D. Brent Smith (PhD, Maryland)
Associate Dean for Executive Education, Jones School of Business
St. Stephen's Institute focus: Leadership and Global Competitiveness

Brent Smith has led training sessions around the world including Europe, Asia and South America. Brent specializes in leadership and management development.

Sanjay Saigal (PhD, Rice)
Executive Director, SSIME
St. Stephen's Institute focus: Operations and Information

A St. Stephen’s College alumnus, Sanjay Saigal put together Mudrika Education, Inc. to jumpstart the college’s management education extension now known as St. Stephen’s Institute.

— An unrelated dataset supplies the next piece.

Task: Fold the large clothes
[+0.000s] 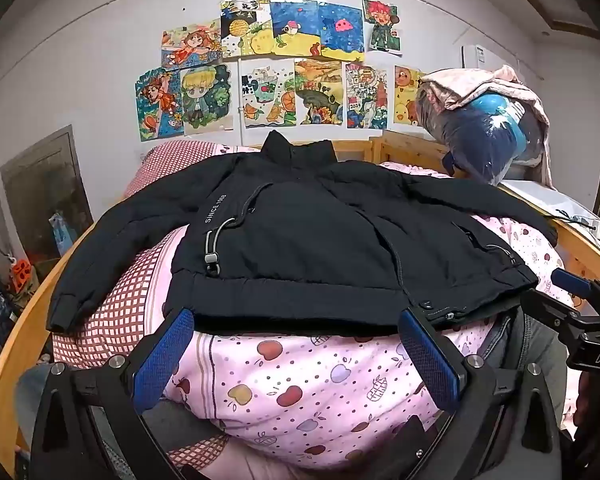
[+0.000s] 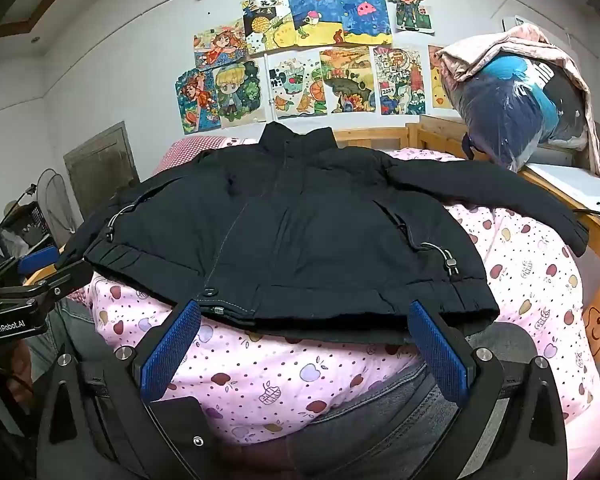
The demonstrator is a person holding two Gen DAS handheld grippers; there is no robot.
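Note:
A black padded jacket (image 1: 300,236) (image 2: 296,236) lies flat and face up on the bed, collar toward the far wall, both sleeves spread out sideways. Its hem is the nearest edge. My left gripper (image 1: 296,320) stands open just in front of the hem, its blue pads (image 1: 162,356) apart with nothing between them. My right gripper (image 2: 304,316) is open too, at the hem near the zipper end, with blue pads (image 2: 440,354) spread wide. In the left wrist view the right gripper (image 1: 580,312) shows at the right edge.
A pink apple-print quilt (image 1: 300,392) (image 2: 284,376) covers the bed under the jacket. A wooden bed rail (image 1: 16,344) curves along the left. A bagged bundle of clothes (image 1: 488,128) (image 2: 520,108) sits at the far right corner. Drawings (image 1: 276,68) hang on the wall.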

Suresh Krishnamoorthy (MBA, NYU)
Principal, CRC Capital Advisors
St. Stephen's Institute focus: Finance

Mr Krishnamoorthy brings over 27 years of experience spanning Information Technology and Financial and Investment Risk Management. He currently manages a boutique risk advisory firm focusing on asset allocation and portfolio risk. He is a graduate of IIT Madras (1984) and holds an MBA from NYU (1997).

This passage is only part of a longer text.